FROM THE STUDIO

About DIORAO

A two-founder resin figurine studio in Cracow, Poland. Sixteen-K precision, ABS-Like resin, nine historical wings, five classic modeling scales. Built by people who paint.

Two benches, one studio.

DIORAO was built by two hobbyists who refused to stop at painting other people’s models.

Andrzej and Sebastian spent years at their own tables — priming, basecoating, layering, varnishing — before the printers showed up. Between them they’ve logged thousands of hours in 3D printing, model production, and the tabletop hobby industry. DIORAO is what happens when that experience turns into a studio: miniatures sculpted and printed for people who already know the difference between a good cast and a great one.

Why the studio exists

The miniature market splits into two camps. On one side: cheap wargaming commodities — fast, functional, interchangeable. On the other: fine-art sculpts at €300+, painted and signed, behind glass. Neither serves the modeler who wants a specific figure — a Spartan at Thermopylae, a Grenadier at Omaha, a Husaria at Vienna — at collector-grade detail but buildable-bench price.

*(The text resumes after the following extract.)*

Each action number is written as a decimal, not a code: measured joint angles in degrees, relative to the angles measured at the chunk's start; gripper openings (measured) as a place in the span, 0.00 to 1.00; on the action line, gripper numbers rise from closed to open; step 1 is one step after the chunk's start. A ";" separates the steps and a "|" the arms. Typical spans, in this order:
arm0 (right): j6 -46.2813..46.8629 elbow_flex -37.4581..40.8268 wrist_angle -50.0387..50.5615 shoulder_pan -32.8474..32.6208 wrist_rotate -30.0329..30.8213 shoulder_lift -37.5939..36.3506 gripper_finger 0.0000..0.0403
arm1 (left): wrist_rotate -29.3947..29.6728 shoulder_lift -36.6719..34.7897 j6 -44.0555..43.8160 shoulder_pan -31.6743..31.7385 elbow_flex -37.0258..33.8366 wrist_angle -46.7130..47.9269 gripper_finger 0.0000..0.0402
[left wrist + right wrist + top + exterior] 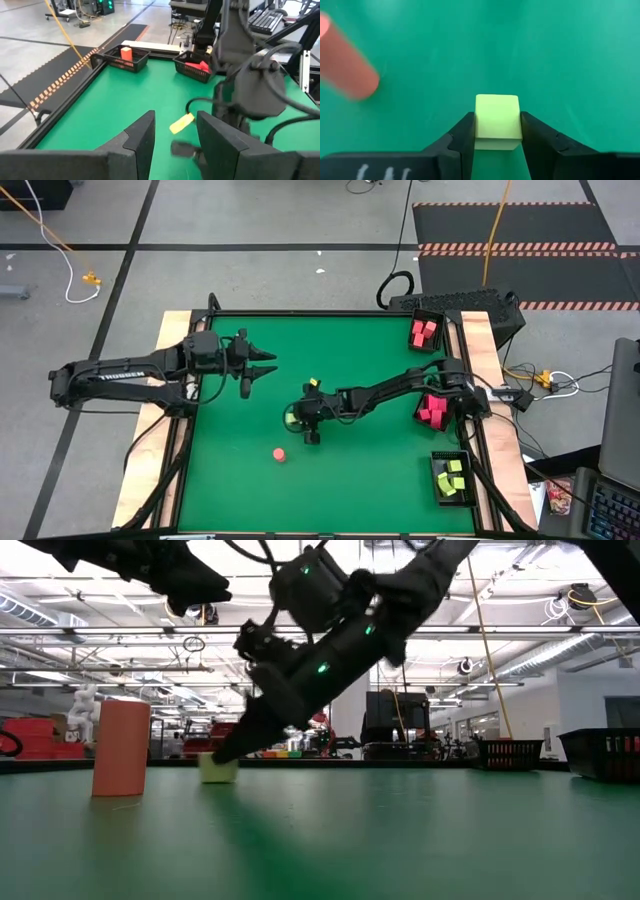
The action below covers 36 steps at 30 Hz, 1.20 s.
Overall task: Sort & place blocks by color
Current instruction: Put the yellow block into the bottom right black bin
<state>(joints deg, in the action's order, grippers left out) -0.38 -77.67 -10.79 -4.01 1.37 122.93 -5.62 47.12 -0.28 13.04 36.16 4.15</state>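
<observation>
Cut off by the right wrist view's edge: the pink-red round piece point(345, 62), blurred too. Hidden in the high view under the right gripper point(297, 420): most of the yellow-green cube point(290, 420). Too small to count there: pink-red blocks point(432, 409) in a tray half covered by the arm. Cut off above in the low view: both arms.

Green bench point(330, 480) looks like smooth matt felt or mat, edged in pale bare wood point(490, 380). Yellow-green cube point(497, 121) reads as matt, smooth plastic or foam, with soft edges. Pink round piece point(345, 65) is equally dull. The right gripper point(496, 142) has matt black plastic-looking jaws. Black trays point(125, 60) look like plastic mesh.
</observation>
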 joint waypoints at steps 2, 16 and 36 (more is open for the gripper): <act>-0.15 0.11 5.04 -0.50 0.04 -2.57 0.29 | 1.08 -0.82 0.01 0.02 0.00 0.74 0.37; 14.43 0.15 44.32 -9.95 -0.13 -21.42 0.29 | 1.26 -0.67 -0.91 0.01 0.00 2.18 0.37; 77.79 2.73 71.94 -33.05 -13.50 -31.45 0.29 | 1.24 -0.64 -0.83 0.01 0.00 -5.92 0.37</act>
<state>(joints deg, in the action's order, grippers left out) 77.41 -74.94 61.15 -37.06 -12.13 91.48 -4.38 46.48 -1.11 13.05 36.16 -1.78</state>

That’s the gap. DIORAO fills it.

What we make

Historical diorama figurines, cast digitally from period photography and scholarly reconstruction, printed at 16K precision in ABS-Like resin, at the five classic modeling scales: 1:72, 1:48, 1:35, 1:24, 1:16.

The catalog spans nine historical wings:

  • Antiquity — classical Greece, Rome, the chariot wars
  • Medieval — knights, men-at-arms, crusaders, pike blocks
  • Napoleonic — line infantry, bearskins, hussars, the Grande Armée
  • Colonial — pith helmets, Zulu impis, Foreign Legion, frontier columns
  • World War I — Brodies, Stahlhelms, trench kit, the first tanks
  • World War II — Wehrmacht, Red Army, US infantry, paras, marines
  • Cold War — forty-four years of silent war, from Fulda to Hanoi
  • Modern — MICH helmets, plate carriers, NVG mounts, current conflicts
  • Apocalypse — wasteland survivors, zombie hordes, alt-history what-ifs

If we didn’t find the reference, we didn’t sculpt it.

How we work

  1. Research. Period photography, uniform regulations, regimental records, museum references. Every product ships with a Maker’s Note citing what informed the sculpt.
  2. Sculpt. High-poly digital work (ZBrush + Blender), checked against reference at every pass. No guesswork, no “WW2 guy” generics.
  3. Slice & support. Calibrated for 16K resolution, supports tuned by scale and pose. The hard work happens before the print starts.
  4. Print. ABS-Like resin — tougher than standard photopolymer, holds fine detail to the edge, primes and paints cleanly with enamels or acrylics.
  5. QC & ship. Every piece inspected under magnification before it leaves the Cracow studio. Ships worldwide, tracked, packed for the hobby.

Who this is for

We’re not just printing miniatures — we’re part of the same hobby. Painters. Tabletop gamers. Collectors. History readers. The people we print for are the people we sit next to at conventions.

That’s why the standards don’t slip: every figure we ship is a figure we’d keep in our own display cabinet.

Why DIORAO

The name comes from the Ancient Greek διορώdioráō — meaning to see through, to discern, to see clearly. It’s the thesis of the studio: history lives in specifics, and a well-built diorama is how you see those specifics clearly.

You get:

  • Detail that rewards the time you put into painting — stitching, buckles, regimental insignia, facial hair at 1:16
  • Accuracy grounded in primary sources, not Pinterest moodboards
  • Consistency across scales and eras, so figures share a bench without looking mismatched
  • Price that lets you build a scene, not one figure at a time

All history is specific. The diorama makes it visible.